## Exercise requirements
Reprint all of the data below exactly as shown and skip every image.

## Information supplied
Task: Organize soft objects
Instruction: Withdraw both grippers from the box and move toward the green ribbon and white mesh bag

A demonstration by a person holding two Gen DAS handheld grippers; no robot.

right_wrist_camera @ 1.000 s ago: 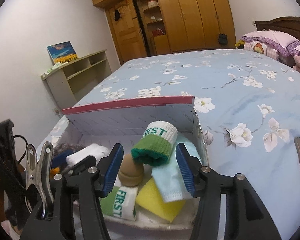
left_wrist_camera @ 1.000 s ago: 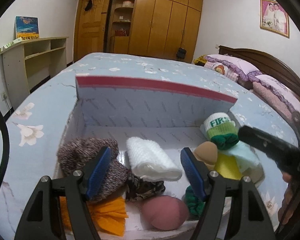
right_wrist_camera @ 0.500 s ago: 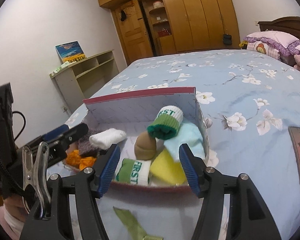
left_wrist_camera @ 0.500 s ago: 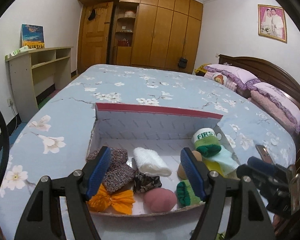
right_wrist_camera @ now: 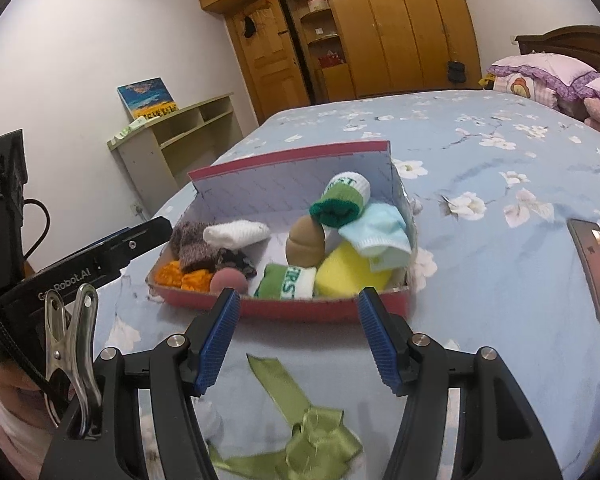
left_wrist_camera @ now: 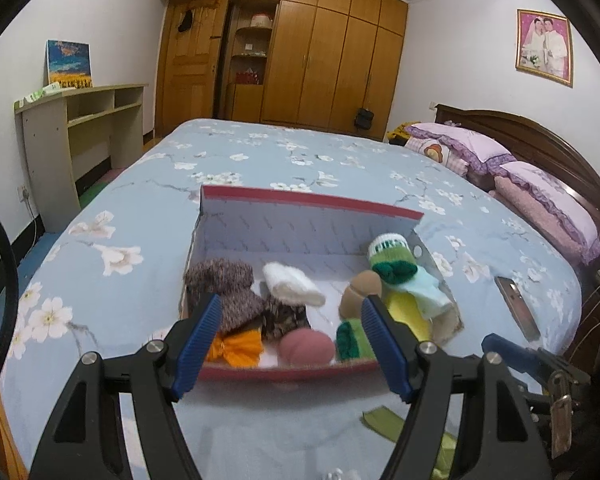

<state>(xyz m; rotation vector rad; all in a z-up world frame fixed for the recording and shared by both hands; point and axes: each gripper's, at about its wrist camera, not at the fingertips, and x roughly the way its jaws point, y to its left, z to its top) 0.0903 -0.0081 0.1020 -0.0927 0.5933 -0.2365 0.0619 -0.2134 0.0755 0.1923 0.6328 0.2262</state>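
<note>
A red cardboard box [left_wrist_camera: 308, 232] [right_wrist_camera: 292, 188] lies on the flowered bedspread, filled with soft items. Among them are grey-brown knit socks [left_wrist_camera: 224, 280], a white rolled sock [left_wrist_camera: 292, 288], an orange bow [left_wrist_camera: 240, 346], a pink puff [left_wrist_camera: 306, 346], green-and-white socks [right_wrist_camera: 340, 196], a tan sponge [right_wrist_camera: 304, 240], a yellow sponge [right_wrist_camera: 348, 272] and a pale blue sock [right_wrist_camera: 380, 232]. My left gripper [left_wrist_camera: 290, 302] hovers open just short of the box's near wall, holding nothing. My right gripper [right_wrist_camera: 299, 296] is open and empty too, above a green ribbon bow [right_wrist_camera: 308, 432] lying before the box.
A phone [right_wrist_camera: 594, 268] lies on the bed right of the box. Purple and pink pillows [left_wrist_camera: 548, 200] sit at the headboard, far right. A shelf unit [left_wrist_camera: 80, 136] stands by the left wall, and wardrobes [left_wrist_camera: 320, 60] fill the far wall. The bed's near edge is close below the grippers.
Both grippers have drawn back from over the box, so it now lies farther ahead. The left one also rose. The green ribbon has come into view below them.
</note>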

## Response to the task
Task: Organize soft objects
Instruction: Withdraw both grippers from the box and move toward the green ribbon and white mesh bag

A demonstration by a person holding two Gen DAS handheld grippers; no robot.

right_wrist_camera @ 1.000 s ago: 
left_wrist_camera @ 1.000 s ago: 
right_wrist_camera @ 0.500 s ago: 
left_wrist_camera @ 0.500 s ago: 
right_wrist_camera @ now: 
left_wrist_camera @ now: 

<state>(xyz m; rotation vector rad; all in a z-up world frame fixed for the recording and shared by both hands; point and axes: each gripper's, at about its wrist camera, not at the fingertips, and x roughly the way its jaws point, y to its left, z to its top) 0.0903 -0.0081 0.1020 -0.0927 0.5933 -0.2365 0.0619 -0.2134 0.0755 0.1923 0.6328 0.2262</state>
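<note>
A red cardboard box [left_wrist_camera: 308, 232] [right_wrist_camera: 292, 188] lies on the flowered bedspread, filled with soft items. Among them are grey-brown knit socks [left_wrist_camera: 224, 280], a white rolled sock [left_wrist_camera: 292, 288], an orange bow [left_wrist_camera: 240, 346], a pink puff [left_wrist_camera: 306, 346], green-and-white socks [right_wrist_camera: 340, 196], a tan sponge [right_wrist_camera: 304, 240], a yellow sponge [right_wrist_camera: 348, 272] and a pale blue sock [right_wrist_camera: 380, 232]. My left gripper [left_wrist_camera: 290, 302] hovers open just short of the box's near wall, holding nothing. My right gripper [right_wrist_camera: 299, 296] is open and empty too, above a green ribbon bow [right_wrist_camera: 308, 432] lying before the box.
A phone [right_wrist_camera: 594, 268] lies on the bed right of the box. Purple and pink pillows [left_wrist_camera: 548, 200] sit at the headboard, far right. A shelf unit [left_wrist_camera: 80, 136] stands by the left wall, and wardrobes [left_wrist_camera: 320, 60] fill the far wall. The bed's near edge is close below the grippers.
Both grippers have drawn back from over the box, so it now lies farther ahead. The left one also rose. The green ribbon has come into view below them.
</note>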

Work on this exercise has concluded.